━━━━━ Source information
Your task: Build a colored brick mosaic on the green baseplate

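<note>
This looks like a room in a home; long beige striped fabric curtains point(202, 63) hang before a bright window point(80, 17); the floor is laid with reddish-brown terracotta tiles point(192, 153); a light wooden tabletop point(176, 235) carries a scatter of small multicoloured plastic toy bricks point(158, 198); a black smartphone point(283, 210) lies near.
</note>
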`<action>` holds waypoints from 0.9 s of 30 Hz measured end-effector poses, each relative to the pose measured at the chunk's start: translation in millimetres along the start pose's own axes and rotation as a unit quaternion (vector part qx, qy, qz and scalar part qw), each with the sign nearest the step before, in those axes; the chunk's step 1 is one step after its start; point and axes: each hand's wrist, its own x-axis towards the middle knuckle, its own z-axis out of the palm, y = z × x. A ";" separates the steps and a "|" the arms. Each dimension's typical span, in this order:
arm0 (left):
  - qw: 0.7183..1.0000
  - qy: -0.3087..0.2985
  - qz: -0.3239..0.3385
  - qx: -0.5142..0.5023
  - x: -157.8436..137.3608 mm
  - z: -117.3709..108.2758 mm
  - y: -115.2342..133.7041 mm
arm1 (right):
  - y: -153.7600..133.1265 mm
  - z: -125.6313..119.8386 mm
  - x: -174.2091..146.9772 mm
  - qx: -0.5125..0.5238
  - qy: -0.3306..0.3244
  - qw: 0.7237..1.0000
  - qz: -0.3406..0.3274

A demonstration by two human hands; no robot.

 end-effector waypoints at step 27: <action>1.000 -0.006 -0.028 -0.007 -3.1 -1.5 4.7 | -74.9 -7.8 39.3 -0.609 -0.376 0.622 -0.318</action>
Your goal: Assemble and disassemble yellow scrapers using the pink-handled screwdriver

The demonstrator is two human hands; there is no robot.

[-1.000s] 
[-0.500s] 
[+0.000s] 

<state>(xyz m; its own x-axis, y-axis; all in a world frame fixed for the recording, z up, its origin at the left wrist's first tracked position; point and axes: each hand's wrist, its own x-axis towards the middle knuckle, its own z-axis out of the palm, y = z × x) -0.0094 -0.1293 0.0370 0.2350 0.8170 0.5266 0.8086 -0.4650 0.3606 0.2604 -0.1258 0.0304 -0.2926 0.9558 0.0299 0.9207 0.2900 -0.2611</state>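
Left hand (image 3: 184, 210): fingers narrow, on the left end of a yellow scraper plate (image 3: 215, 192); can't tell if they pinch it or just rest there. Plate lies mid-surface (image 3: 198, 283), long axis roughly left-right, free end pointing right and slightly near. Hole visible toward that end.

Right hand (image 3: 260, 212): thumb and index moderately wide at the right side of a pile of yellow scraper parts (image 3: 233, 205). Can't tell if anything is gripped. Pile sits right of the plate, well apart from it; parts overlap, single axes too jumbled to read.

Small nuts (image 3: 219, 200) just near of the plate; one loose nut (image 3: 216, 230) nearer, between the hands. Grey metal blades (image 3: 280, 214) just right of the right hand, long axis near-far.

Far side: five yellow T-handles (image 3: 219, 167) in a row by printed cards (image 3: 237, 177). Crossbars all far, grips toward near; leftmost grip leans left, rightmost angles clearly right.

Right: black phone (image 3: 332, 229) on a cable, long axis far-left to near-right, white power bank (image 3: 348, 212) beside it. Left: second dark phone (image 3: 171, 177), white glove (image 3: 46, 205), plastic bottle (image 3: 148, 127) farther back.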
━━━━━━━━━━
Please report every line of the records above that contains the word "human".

▶ Reply
A demonstration by two human hands; no robot.
The demonstrator is two human hands; there is no robot.

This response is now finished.